“(It was a frustrating loss) to say the least, but I’m sure it’s more frustrating for the kids knowing that they had opportunities,” Westerly coach Chris Wriedt said.
“We get that fumble on early in the game and we turn around and give it right back on they next play. We’re first-and-goal from the 5 and we don’t get it in. Those are the things you have to execute if you want to be a team that’s going to be in the playoffs and we didn’t do it.
“You contained their best athlete most of the night. Yeah, you had a couple of penalties here and there that helped us, but they obviously got caught doing something wrong. So it is frustrating, yes.”
A win would have put Westerly (2-5, 2-3 Division II-A) in a three-way tie for third place with Warwick Vets and Coventry with two games to play. The top four qualify for the playoffs.
Now Warwick is tied with Woonsocket and Johnston for first place at 4-1. Coventry is fourth at 3-2, and Westerly and Mt. Hope are tied for fifth at 2-3.
“They’re down, there’s no doubt about it,” Wriedt said of his team. “We said ‘This was a do-or-die game.’ We needed this to get in. Now, fortunately Coventry beat Mt. Hope (Friday), gives us a little light at the end of the tunnel. But remember if we’re in a tie with Mt. Hope, they beat us head to head. If there’s a tie, they get in, we don’t.
“You got Coventry next week. It’s a home game (Friday at 7 p.m.). You just got to gear up and get ready to go to war again.”
Westerly finished with 132 yards of total offense. That’s not many considering that 74 of them came on two runs.
Westerly’s first possession began at the Vets’ 32-yard line after a fumble, but the Bulldogs fumbled the ball back to the Hurricanes on the next play.
Warwick drove to the Westerly 9-yard line in the second quarter but turned the ball over again, again fumbling.
After a short punt into the strong wind, the Hurricanes got the ball back at the Bulldog 13 but after getting to the 6 were pushed back to the 13. The visitors set up for a 30-yard field goal try, but the snap went off the hands of the holder and the ball went back to Westerly on downs.
The Bulldogs got the ball first to start the second half.
On the second play, halfback Clayton Minnich whipped through a hole to the left of center, cut to his left and headed on an angle for the left corner of the end zone. Kyle Agin stopped Minnich at the Vets’ 15 after a 50-yard romp.
The Bulldogs made a first down at the 5, but quarterback Scott Liguori was stopped for no gain on fourth-and-goal from the 1.
Warwick mounted a drive in the fourth quarter that reached the Westerly 28, but Joe Hill intercepted a pass at the 5.

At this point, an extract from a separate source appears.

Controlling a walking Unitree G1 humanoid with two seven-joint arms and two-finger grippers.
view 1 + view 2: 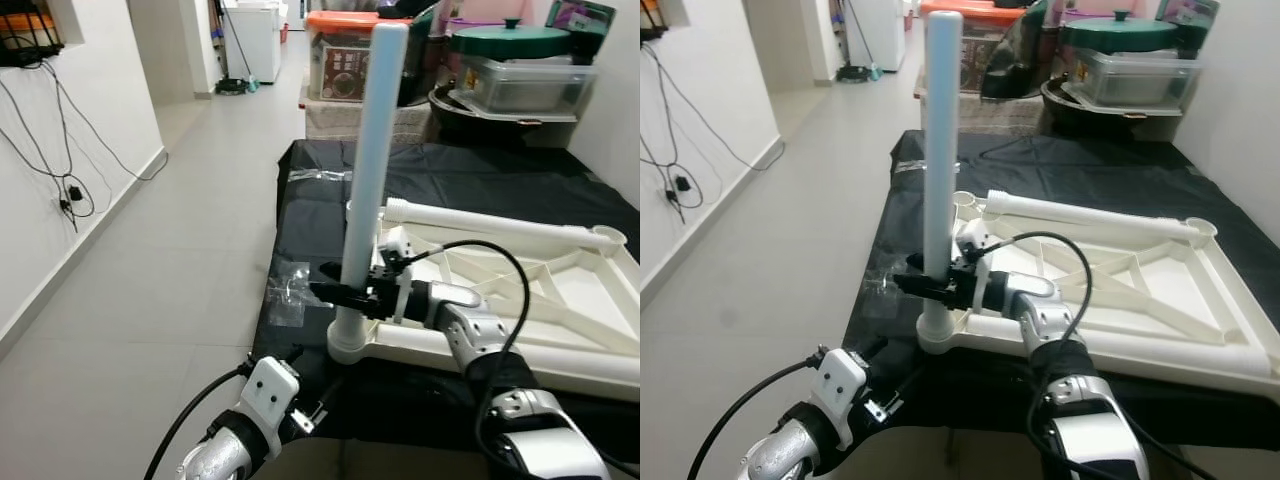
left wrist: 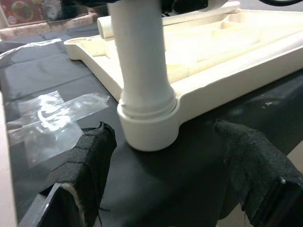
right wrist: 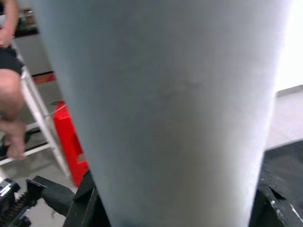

Westerly got a first down on Liguori’s 24-yard scramble, but punted three plays later.
Vets took over at the Westerly 42 and scored five plays later.
Senior quarterback Jesse Sedoma set up the score with a 29-yard run on a read option — the same play that East Providence used so effectively the week before.
Fullback David MacDonald went the final 6 yards for the touchdown. He was slowed at the line of scrimmage, but bounced the play to his right and easily got into the corner of the end zone with only 1:15 left in the game.
The error-prone Hurricanes had one touchdown called back by a holding penalty.
Asked about Westerly’s offensive problems, Wriedt said: “They put a little kid at nose guard over our center and he just ran around him all night long.
“And backside pressure. We’re trying to run left and we’re getting people on our right side coming through making tackles from behind. It shouldn’t happen but it did. That simple. Didn’t execute up front. Last week we ran the ball effectively. We moved the ball up and down the field against a pretty good football team (Division I East Providence). This week, playing against a good football team, we tried to do the same thing building on what you did. Didn’t happen.”
Wriedt said Westerly tried just about everything to run the football.
“We didn’t try the option tonight, that’s the only thing we didn’t try but we were just getting too much pressure,” he said. “Their middle linebacker, No. 44 (MacDonald), is tough. He was in on most of the plays, and if you can’t control the middle of somebody’s defense you’re not going to run the ball.
Westerly has had success with an unbalanced power formation but not on Friday.
“They changed their defense,” Wriedt said. “They went to a six-man front when we did that so we’re trying to double-team the downmen. Now you’ve only got one guy to block their middle linebacker and he’s able to get by that and make stops.”